▶ [YOUR GOAL]: From the entries below, count the lines with "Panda". Write only the count.

*** GIVEN INFORMATION Section Begins ***

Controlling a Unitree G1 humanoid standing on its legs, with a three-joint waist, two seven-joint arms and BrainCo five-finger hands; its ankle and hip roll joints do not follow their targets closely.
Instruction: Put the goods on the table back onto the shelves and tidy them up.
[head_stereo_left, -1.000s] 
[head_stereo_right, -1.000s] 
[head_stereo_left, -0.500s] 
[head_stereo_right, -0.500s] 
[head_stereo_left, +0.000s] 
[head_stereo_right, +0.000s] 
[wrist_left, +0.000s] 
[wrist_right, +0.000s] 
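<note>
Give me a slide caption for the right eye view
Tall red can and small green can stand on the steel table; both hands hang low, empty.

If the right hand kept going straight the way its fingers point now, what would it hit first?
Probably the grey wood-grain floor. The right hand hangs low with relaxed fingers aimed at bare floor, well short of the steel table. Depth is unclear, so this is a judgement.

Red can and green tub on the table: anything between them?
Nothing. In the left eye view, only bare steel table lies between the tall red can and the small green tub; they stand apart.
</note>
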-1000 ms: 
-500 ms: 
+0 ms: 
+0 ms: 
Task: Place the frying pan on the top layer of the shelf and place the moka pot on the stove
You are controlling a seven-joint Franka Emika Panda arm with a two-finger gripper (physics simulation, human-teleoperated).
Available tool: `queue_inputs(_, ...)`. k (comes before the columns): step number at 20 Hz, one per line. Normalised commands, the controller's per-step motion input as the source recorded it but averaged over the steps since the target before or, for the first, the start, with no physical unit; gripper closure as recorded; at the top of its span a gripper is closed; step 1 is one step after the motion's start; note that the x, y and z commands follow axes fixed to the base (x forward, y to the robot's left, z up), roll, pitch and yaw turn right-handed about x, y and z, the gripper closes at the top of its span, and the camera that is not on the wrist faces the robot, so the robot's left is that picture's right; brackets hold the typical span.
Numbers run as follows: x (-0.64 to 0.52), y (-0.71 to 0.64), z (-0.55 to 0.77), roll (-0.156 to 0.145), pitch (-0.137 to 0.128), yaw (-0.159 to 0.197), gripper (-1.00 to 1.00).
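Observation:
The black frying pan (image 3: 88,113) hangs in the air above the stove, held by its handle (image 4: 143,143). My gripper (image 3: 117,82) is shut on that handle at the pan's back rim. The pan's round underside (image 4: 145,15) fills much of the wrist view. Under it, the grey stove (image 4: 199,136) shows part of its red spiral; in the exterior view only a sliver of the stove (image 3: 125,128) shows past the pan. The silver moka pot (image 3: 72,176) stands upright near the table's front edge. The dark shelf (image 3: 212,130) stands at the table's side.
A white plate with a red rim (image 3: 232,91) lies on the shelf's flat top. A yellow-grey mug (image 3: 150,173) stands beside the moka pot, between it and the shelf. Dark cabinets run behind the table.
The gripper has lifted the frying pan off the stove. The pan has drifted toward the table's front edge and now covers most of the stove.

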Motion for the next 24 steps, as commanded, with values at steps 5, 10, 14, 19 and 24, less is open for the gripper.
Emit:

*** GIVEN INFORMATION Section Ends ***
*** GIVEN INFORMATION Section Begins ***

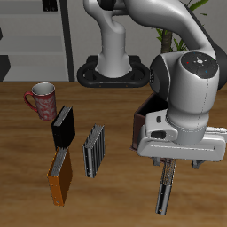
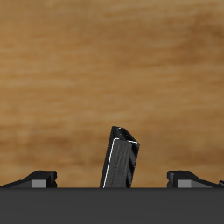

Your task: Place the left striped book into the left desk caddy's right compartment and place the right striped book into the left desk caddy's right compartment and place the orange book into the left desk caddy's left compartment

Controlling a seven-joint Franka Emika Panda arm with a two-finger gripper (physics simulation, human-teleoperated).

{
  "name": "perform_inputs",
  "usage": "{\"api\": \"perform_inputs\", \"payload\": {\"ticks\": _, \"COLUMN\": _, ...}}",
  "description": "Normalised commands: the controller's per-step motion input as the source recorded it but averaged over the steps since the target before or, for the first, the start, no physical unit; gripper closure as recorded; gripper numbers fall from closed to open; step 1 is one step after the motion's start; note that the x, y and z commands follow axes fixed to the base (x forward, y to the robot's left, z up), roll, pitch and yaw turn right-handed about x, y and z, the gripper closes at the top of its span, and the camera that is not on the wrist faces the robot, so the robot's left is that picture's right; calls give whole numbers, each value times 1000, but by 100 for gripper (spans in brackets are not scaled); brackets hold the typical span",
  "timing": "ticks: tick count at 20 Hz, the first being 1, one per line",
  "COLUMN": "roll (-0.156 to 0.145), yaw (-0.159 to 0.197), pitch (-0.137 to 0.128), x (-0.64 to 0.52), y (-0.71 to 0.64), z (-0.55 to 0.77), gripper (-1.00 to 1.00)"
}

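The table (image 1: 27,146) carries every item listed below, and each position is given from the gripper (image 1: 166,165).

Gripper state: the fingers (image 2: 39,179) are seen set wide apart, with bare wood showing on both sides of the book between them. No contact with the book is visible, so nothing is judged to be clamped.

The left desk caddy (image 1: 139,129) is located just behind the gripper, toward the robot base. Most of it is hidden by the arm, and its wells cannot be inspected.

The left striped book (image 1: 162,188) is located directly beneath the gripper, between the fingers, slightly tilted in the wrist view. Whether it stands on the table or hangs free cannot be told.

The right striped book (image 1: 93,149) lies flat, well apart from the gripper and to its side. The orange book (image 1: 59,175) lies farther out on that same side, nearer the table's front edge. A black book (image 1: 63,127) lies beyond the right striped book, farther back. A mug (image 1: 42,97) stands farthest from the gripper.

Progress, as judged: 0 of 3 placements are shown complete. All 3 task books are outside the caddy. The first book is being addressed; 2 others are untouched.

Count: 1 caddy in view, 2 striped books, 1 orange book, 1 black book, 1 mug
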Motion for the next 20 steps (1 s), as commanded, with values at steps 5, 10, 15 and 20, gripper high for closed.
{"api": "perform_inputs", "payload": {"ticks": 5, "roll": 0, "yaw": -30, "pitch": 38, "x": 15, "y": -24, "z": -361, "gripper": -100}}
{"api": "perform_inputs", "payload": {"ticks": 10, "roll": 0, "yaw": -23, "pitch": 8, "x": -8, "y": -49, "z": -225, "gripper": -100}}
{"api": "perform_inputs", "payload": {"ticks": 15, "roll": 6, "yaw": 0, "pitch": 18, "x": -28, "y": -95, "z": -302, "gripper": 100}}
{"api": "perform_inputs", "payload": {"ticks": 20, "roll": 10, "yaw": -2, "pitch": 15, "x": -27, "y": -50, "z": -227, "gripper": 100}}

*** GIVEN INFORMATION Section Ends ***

▶ [TASK SOLUTION]: 2